For the logistic regression analysis of the parent rated Conners subscales as a predictor of
ADHD diagnoses, only the inattention scale was significant (z = 3.25, p = 0.001) after
controlling for age, gendersex and medication status. The AUC was 0.76 (Figure 2; X2(1) = 8.1,
p = 0.004). This did not differ significantly from the Groundskeeper AUC (X2(1) = 0.1, p = 0.8).
The subscales did not interact with age or gendersex in predicting ADHD diagnoses (p’s > .10).
In another logistic regression model, the CPT percent correct score significantly predicted
KSADS ADHD diagnoses after controlling for age, gendersex and medication status. The AUC
was 0.62 (Figure 2; X2(1) = 5.0, p = 0.03). This was significantly lower than the Groundskeeper
AUC (X2(1) = 4.6, p = 0.03) and the CPT AUC (X2(1) = 5.8, p = 0.02). When we combined the
significant Groundskeeper factors with the Conners inattention subscale and the CPT percent
correct in the same model, all terms remained significant after controlling for age, gendersex and
medication status (all p's < 0.04) and the AUC was 0.87 (Figure 2; X2(5) = 49.2, p < 0.0001).
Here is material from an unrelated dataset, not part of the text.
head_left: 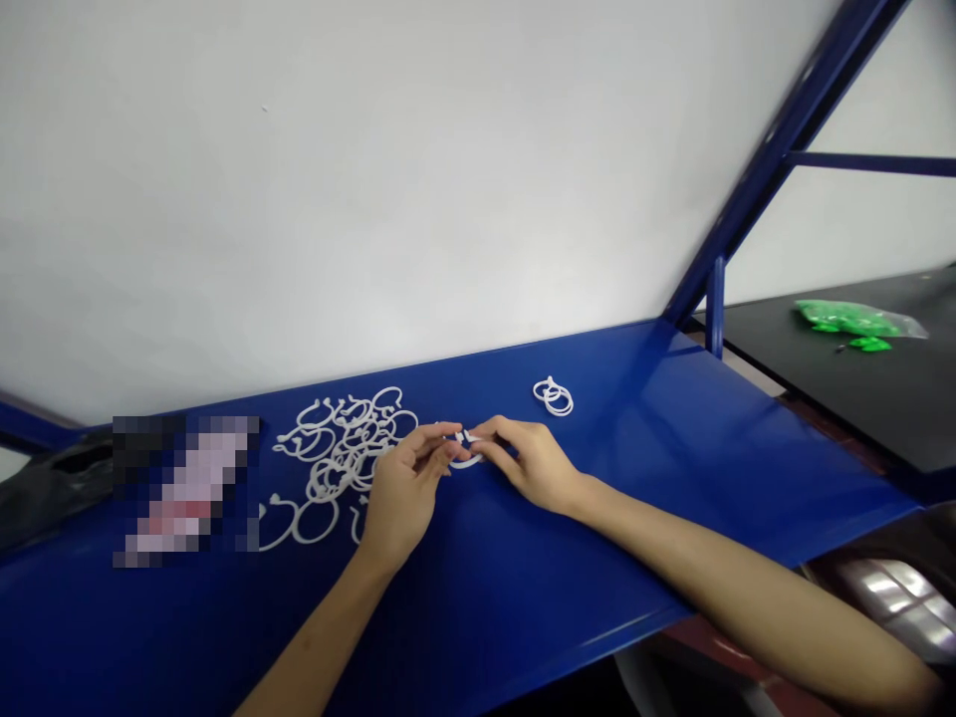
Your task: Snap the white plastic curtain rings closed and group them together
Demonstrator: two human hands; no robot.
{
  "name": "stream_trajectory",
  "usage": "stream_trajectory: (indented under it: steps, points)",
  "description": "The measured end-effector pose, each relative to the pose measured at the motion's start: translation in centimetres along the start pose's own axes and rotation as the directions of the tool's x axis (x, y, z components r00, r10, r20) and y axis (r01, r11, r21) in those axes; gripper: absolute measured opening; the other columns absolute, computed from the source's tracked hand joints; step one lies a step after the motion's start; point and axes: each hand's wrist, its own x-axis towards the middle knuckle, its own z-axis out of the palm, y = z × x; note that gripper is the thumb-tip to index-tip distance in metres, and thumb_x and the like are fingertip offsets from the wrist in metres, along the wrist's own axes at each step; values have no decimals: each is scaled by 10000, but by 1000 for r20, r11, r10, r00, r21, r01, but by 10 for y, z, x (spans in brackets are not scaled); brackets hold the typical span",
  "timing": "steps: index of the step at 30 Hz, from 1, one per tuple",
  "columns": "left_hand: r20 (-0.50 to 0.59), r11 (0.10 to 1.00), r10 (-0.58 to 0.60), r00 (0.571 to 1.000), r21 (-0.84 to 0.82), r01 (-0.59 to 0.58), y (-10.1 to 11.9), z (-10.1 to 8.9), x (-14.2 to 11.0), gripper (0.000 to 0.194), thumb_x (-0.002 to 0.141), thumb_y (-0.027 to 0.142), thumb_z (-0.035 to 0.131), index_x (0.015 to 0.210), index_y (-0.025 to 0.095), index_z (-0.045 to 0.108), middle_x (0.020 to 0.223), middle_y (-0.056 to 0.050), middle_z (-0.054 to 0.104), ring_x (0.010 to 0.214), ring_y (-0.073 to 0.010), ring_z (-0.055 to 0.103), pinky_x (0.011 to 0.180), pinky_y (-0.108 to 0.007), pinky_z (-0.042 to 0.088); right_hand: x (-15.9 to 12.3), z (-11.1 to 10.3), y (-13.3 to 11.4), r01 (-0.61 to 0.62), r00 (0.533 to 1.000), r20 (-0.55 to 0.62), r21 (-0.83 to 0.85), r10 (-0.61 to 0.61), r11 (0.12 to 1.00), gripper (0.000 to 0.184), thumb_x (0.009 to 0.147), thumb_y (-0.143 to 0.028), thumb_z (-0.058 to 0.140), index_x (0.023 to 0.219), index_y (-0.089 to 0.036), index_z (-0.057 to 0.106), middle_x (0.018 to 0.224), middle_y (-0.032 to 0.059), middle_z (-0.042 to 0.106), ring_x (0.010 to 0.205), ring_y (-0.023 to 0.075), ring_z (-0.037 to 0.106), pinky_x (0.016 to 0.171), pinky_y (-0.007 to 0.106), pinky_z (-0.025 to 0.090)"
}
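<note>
Over the blue shelf, my left hand (409, 485) and my right hand (536, 460) meet around one white plastic ring (467, 462). Each hand pinches an end of it between thumb and fingers, and the two ends sit close together at the top. My fingers cover part of the ring. Beside my left hand lies a loose pile of white open rings (351, 443) with small knobs at their ends. Farther right, beyond my right hand, a few closed-looking white rings (554, 396) overlap in a small group.
The blue metal shelf (523, 617) runs along a white wall. A black plastic bag (45, 493) lies at the left near a blurred-out patch. Blue frame bars (754, 189) rise at the right. Behind them, a black table (843, 398) bears a clear bag with green pieces (851, 319).
</note>
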Motion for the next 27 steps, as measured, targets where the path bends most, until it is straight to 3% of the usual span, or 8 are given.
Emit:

This AUC was significantly greater than the CPT AUC (X2(1) = 15.0, p = 0.0001) but did not
differ significantly from either the Groundskeeper (X2(1) = 0.5, p = 0.5) or Conners AUCs (X2(1)
= 1.7, p = 0.19).
The correlations between Groundskeeper factor eight and the Conners scores ranged from
-.02 to 0.11. None were statistically significant (all p’s > .05). The correlation between factor
eight and the CPT percent correct score was 0.13 (p = .18). The correlations between
Groundskeeper factor ten and the Conners scores ranged from -0.28 to .001. Only the
correlations with the Executive Functioning score (r= -0.21, p = .03) and the Aggression subscale
(r= -0.28, p = .003) were statistically significant. The correlation between factor ten and the
CPT percent correct score was also significant (r=-0.30, p = .002).
To clarify the degree to which the three logistic models based on the Groundskeeper,
Conners and CPT identified the same cases we used each of the corresponding logistic regression
models to compute the probability of each participant having KSADS diagnosed ADHD. We
took a median split of these predicted probabilities and classified participants above the median
as ADHD and those below the median as not ADHD. Only 14% of participants were predicted
to have ADHD by the three methods. In this group, 79% were diagnosed with ADHD. Only
18% of participants were predicted to not have ADHD by all three models. In this group, 16%
were diagnosed with ADHD. The kappa coefficients of agreement were 0.15 for Groundskeeper
vs. Conners (z= 1.6, p = .06), 0.18 for Groundskeeper vs. CPT (z= 1.9, p = 0.9) and 0.3 for
Conners vs. CPT (z = 3.2, p = 0.0007).
Discussion
We found that the Groundskeeper game can significantly discriminate ADHD patients
from other psychiatric patients. As measured by the area under the curve (AUC) statistic from
receiver operating characteristic (ROC) analysis, the diagnostic accuracy of Groundskeeper
(0.79) was as high as the accuracy of the Conners parent rating scale (0.76), which is used as a
screening or adjunct diagnostic tool for the diagnosis of ADHD.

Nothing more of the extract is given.